Most pregnancies are unplanned, but that doesn't mean you shouldn't go into some lengths to plan yours. Get a pre-pregnancy check once the idea of a pregnancy starts coming along. On top of screening and optimising any ill-health, this is a chance to review your nutritional status. If already in good nutritional state, all you need is routine supplements. Any apparent deficiencies must be addressed as you embark on getting pregnant.
You will be aware of recommended routine supplements that keep making it into public health supported ads. Iron and Folic acid are the main ones, and for good reason. They are essential in maintaining the function of your blood cells, and are critical for fetal development. Folic acid reduces the risk of having a baby with some birth defects. It should ideally be taken prior to conception to ensure maximal benefits. But if that is missed, start taking it as soon as you realise you are pregnant.

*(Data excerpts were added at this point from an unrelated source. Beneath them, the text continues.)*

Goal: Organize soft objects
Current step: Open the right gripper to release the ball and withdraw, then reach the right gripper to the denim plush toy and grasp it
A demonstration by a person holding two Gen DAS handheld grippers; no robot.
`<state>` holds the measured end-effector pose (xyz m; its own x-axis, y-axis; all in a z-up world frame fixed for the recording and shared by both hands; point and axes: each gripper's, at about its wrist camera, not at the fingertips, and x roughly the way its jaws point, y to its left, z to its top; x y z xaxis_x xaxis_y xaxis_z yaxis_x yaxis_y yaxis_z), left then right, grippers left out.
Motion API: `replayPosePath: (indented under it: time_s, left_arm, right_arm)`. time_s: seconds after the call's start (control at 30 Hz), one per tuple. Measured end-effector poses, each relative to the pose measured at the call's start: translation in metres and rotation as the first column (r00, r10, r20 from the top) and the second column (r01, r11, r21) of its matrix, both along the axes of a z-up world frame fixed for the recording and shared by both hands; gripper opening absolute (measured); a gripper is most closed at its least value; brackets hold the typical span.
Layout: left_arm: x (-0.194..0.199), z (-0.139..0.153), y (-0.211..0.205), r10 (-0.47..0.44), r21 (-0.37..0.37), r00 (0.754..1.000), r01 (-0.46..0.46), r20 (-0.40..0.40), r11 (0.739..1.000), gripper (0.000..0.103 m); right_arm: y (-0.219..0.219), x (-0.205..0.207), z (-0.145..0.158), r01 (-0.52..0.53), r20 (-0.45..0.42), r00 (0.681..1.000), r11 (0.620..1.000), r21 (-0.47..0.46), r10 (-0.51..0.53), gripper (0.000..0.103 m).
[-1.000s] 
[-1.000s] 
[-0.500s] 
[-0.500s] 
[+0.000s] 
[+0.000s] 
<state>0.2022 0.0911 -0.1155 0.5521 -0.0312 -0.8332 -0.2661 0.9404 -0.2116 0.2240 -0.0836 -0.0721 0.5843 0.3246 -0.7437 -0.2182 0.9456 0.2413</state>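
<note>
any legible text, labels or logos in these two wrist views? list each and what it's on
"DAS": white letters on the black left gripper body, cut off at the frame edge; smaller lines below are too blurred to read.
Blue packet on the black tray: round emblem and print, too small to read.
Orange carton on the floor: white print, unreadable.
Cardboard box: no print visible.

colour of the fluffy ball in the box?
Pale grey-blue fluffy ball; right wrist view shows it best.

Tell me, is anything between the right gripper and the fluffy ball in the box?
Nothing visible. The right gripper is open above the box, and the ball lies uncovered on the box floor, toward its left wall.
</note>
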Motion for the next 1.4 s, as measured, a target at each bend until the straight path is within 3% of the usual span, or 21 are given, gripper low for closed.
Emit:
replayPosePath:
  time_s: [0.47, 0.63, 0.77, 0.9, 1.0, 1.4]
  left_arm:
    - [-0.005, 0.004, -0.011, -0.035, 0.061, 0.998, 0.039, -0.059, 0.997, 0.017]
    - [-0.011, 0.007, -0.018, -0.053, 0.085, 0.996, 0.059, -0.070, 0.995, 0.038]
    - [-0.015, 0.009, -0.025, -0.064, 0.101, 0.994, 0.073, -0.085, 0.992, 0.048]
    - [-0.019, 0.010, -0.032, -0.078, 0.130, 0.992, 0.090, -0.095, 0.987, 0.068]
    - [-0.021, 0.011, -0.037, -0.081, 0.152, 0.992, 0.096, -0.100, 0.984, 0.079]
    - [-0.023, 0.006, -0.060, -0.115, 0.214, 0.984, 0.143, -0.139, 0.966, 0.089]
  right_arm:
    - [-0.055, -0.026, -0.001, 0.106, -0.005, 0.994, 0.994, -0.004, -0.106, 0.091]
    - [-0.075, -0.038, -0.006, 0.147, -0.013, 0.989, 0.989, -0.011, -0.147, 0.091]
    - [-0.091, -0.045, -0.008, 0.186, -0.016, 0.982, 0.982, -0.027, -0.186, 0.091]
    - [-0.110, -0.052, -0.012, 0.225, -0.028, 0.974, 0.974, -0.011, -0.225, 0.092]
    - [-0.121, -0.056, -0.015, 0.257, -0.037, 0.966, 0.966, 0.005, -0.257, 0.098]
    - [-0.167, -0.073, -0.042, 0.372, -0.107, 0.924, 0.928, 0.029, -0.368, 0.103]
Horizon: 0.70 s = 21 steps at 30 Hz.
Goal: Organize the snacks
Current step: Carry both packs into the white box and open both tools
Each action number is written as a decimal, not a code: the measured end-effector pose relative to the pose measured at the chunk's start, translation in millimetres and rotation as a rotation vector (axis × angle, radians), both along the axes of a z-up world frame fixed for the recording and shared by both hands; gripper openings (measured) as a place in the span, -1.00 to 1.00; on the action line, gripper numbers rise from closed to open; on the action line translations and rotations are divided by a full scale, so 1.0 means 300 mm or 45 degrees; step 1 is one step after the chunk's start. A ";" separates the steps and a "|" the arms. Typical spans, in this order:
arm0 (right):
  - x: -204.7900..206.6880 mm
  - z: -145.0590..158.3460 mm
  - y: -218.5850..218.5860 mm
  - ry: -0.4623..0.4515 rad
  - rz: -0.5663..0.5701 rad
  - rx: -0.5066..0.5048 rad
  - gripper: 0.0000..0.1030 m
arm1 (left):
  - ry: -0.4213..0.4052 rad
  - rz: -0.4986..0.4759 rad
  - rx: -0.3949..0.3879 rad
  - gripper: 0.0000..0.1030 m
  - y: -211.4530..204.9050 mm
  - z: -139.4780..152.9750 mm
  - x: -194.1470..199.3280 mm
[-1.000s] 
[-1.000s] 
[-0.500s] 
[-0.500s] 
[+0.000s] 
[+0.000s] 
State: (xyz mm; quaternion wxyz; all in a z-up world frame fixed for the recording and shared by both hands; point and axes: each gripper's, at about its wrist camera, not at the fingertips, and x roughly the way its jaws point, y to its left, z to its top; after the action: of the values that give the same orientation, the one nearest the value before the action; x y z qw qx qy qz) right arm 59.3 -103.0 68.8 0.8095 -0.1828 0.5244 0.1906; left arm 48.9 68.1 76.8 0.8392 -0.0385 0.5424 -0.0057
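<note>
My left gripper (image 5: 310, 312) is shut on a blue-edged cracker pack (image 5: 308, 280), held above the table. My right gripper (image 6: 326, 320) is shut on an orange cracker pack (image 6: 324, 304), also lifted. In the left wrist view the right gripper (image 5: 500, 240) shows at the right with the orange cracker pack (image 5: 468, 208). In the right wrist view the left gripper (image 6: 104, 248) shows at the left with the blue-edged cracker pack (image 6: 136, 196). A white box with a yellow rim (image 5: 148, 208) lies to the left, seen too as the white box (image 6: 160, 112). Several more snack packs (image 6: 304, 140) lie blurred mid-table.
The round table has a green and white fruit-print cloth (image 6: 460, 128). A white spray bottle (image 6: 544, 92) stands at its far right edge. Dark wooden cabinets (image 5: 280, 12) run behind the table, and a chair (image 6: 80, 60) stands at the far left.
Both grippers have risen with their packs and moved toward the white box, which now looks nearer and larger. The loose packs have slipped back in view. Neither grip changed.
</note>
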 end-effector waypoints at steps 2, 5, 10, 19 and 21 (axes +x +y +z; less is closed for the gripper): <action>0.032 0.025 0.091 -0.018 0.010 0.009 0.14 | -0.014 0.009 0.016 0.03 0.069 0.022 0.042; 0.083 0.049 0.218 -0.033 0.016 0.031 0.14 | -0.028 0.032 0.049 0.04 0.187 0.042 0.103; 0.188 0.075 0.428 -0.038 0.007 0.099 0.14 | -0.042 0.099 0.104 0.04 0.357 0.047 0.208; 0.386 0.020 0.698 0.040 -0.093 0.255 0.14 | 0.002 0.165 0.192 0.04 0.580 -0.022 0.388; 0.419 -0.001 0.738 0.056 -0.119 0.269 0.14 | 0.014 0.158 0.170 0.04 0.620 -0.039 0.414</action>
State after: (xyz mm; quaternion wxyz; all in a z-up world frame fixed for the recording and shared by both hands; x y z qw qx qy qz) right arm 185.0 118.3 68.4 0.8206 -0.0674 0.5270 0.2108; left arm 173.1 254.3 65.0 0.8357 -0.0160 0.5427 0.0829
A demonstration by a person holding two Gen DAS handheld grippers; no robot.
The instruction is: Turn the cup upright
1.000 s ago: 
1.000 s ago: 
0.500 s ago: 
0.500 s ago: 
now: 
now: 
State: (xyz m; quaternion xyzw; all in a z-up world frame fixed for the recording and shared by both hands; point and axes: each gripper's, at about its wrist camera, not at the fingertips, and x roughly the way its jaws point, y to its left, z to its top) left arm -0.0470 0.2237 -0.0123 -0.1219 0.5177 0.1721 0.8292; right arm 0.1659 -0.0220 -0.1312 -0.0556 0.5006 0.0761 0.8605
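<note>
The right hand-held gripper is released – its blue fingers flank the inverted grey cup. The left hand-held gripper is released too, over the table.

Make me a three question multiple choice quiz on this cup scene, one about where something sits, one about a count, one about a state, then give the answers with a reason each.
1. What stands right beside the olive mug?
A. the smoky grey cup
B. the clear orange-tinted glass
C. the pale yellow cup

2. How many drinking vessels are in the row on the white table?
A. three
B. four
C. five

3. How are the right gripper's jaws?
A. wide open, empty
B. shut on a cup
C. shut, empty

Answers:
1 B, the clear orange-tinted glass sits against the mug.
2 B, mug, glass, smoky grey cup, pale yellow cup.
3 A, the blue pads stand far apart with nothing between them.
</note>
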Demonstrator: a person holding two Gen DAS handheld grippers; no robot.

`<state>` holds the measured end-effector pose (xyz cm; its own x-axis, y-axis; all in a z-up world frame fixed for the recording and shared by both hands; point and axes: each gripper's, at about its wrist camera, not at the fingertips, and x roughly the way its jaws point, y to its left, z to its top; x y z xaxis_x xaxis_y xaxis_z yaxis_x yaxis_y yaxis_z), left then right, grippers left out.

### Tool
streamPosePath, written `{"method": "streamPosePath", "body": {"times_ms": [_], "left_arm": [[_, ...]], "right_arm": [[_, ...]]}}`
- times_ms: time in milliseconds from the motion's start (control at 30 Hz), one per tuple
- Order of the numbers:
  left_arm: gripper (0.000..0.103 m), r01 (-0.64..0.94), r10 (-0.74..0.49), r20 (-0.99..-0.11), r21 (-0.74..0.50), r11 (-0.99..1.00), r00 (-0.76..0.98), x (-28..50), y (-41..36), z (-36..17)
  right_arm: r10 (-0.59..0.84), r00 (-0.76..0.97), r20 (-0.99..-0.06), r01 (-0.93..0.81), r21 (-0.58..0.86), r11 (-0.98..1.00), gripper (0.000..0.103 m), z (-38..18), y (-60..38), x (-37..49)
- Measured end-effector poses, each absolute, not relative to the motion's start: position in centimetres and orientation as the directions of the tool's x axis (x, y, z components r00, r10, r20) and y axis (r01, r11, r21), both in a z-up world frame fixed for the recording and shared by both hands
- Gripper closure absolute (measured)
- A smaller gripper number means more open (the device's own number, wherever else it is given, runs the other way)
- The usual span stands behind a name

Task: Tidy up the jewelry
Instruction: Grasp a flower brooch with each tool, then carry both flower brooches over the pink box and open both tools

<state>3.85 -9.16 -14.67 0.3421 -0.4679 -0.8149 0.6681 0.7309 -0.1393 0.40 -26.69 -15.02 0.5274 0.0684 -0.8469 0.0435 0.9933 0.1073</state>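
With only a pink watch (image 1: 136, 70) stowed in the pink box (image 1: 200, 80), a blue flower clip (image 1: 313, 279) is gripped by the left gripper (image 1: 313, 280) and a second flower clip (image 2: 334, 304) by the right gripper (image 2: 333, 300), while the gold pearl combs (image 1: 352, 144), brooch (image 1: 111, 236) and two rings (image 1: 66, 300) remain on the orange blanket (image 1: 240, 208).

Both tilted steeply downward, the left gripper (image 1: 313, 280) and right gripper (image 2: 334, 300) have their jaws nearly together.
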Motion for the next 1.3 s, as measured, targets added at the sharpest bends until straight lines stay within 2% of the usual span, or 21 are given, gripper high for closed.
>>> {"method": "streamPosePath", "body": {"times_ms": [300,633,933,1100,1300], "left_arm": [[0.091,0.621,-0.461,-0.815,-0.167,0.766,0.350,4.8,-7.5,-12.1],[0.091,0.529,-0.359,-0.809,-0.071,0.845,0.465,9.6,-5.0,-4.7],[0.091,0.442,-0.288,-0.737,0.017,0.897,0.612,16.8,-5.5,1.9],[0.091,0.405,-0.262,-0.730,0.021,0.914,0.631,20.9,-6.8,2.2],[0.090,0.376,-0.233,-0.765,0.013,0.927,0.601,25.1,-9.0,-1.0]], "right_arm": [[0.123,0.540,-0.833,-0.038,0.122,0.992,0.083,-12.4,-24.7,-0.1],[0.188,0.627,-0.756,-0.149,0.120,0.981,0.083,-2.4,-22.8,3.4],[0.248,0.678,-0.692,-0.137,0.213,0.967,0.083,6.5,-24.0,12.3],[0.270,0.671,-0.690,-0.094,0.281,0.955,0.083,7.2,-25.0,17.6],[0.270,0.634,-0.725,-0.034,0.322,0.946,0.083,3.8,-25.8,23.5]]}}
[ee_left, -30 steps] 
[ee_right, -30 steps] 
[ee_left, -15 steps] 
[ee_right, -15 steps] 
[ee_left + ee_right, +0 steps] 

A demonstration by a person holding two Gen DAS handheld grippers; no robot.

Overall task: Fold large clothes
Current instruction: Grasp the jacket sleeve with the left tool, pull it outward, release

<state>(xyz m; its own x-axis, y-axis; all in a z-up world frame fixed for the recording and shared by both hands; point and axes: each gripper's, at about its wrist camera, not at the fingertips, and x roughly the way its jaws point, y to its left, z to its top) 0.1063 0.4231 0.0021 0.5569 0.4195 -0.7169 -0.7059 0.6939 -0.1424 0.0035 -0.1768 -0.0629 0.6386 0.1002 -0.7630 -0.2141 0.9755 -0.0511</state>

True, some foods are fortified with Folic acid, but this is thought not to be enough to give you the required levels in pregnancy.
Some women will require a higher dose of Folic acid depending on their risk factors. Your antenatal care provider will advise on the optimal dose for you. Maximal benefits accrue in the first 12 weeks when foetal development is at its peak. Beyond this, you may stop taking Folic acid. Blood tests will normally guide whether there is reason to continue taking a combination of Iron and Folic acid for the rest of the pregnancy. If monitoring tests are unavailable or doubt arises, it is safer to continue with supplementation.
Many women take far too many non-routine supplements that may not confer any benefits. The market is full of pregnancy-related products claiming to supplement all manner of micro-nutrients. If already in good health, most of what you take will go in one way and come out the other way. If you feel compelled to take some additional supplements, check with your obstetrician or midwife for advice. Some supplements like omega fish oils may be beneficial in those who hardly eat fish. In certain cases, you can get some blood tests done to inform on the need for other supplements.
Essential pregnancy supplements are readily available for every pregnant woman. Government subsidies ensure affordability and accessibility to all. Missing out on the recommended supplements may predispose you to avoidable pregnancy complications that you could well do without.